Review: A Perfect Crime by A Yi


http://ecx.images-amazon.com/images/I/51WOwZ7cmtL._SY344_BO1,204,203,200_.jpgA Perfect Crime by A Yi, translated by Anna Holmwood (Oneworld Publications, 210 pages)

This latest novel by the Chinese writer A Yi is a quick read, not just because it's a bit over 200 pages, but because it's a crime novel narrated by the killer himself, so...

I'm always intrigued by stories like this, because writers can delve into the psychologies of their main characters and dredge up some qualities that we might see within ourselves. I'm thinking here, for instance, about Highsmith's The Talented Mr. Ripley and Hughes's In a Lonely Place. And this is precisely what Yi does with his unnamed, muderous teenaged narrator, bringing us into his mind as he plans and then executes his crime.

Within a couple of hundred pages, Yi takes us from the narrator's planning stage, through the murder, and ultimately to the trial and sentencing.

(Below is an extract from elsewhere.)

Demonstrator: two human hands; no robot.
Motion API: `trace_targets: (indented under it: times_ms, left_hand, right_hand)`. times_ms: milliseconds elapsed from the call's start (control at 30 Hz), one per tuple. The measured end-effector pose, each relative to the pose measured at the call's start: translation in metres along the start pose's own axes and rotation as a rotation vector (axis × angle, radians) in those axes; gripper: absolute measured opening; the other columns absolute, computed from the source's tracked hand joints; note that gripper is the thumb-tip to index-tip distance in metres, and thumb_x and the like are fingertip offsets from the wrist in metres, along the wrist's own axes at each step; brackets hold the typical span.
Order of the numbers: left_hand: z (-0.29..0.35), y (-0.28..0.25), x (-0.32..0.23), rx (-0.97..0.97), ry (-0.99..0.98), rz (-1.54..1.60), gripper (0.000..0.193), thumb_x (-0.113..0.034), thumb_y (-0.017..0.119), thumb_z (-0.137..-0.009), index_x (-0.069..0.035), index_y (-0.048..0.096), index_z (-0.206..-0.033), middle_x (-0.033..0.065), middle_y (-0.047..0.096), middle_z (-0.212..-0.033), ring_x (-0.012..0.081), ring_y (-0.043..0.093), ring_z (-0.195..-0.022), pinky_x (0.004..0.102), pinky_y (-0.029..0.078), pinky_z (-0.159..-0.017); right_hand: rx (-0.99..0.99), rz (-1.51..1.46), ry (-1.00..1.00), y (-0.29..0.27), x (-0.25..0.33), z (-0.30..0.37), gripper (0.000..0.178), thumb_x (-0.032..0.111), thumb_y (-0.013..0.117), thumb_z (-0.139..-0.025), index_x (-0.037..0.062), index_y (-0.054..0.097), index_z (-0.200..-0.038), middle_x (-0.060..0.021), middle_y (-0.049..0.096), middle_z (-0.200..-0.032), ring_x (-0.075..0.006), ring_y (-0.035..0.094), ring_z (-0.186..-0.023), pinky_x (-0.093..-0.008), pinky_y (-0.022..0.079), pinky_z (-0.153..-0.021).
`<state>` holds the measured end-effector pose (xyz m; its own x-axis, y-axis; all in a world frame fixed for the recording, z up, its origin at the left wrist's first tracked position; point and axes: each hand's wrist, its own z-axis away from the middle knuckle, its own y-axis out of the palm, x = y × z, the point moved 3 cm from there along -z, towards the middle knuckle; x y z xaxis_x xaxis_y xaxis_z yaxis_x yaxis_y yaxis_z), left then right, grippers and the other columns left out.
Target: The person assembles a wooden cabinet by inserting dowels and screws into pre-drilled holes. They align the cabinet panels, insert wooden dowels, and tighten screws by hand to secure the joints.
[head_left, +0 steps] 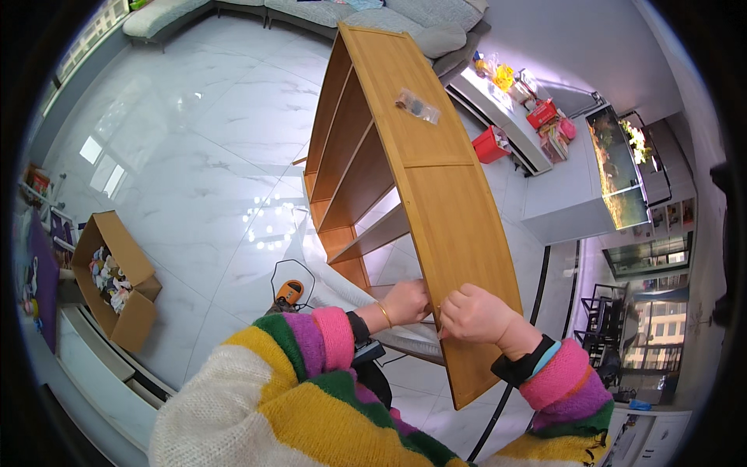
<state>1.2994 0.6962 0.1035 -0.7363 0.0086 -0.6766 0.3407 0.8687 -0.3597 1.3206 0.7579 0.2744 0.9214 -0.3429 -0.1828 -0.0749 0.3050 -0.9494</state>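
A wooden shelf unit (459, 210) lies on its side before me, its long side panel facing up and its compartments opening to the left. At the panel's near left edge my right hand (476, 313) is closed in a pinch; whatever is between the fingers is too small to name. Just left of it, my left hand (406, 302) is closed with curled fingertips at the inner side of that edge. What it holds, if anything, is hidden. Farther up the panel rests a small clear plastic bag (418, 107) with small dark pieces inside.
An open cardboard box (144, 268) with crumpled items stands on the floor at left. An orange device (289, 292) lies near my left sleeve. Beyond the shelf are a grey sofa (303, 14), a red bin (489, 146) and a fish tank (618, 171) at right.
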Motion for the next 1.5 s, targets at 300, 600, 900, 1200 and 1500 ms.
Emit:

Yet, the entire time I was reading, I felt like I was waiting for something that never came. I wanted something more horrifying, more bizarre. But perhaps that was Yi's point- this unnamed teenager could be any teenager who has become so bored and disenchanted that only murder could make him feel alive. During the trial, after everyone has tried and failed to figure out why the narrator murdered his classmate, he finally explains, "I did it for a reaction."

Much of the narration is unexceptional, but here and there, the narrator suddenly waxes poetic, as when he's comparing himself to his retired neighbor: "[w]e're both the lowest forms of trash, me and him, a fate from which we can't escape. Every day we long for the planes in the sky to throw out a rope and pull us up, to take us away somewhere more fulfilling. Even if where they take us affords us no freedom. But there are no such things as miracles, so instead we must endure this aching passage of time." And then there's his bizarre hallucinatory sequence in solitary confinement after he's captured, when he imagines himself as a fictional character in someone's novel. (After the trial ends, though, he declares "I was me, not some fictional character.").

Most of the other characters in the book are two-dimensional, but we could attribute that to the narrator's perspective, since he has become so deadened to the world around him that everyone, even his family, seems flat and uninteresting. And what about the title, "A Perfect Crime"? When I see that phrase, I automatically think of a crime that's been well covered-up. This teenager's murder of his classmate, though, is the opposite of that. So what does "perfect" mean here? A crime that is committed without hate or bitterness toward the victim? But why would that make it "perfect"?

This novel left me puzzled and I'm not really sure what to do with it. It would do well, I believe, under intense analytical scrutiny, but on the surface-level, it's befuddling.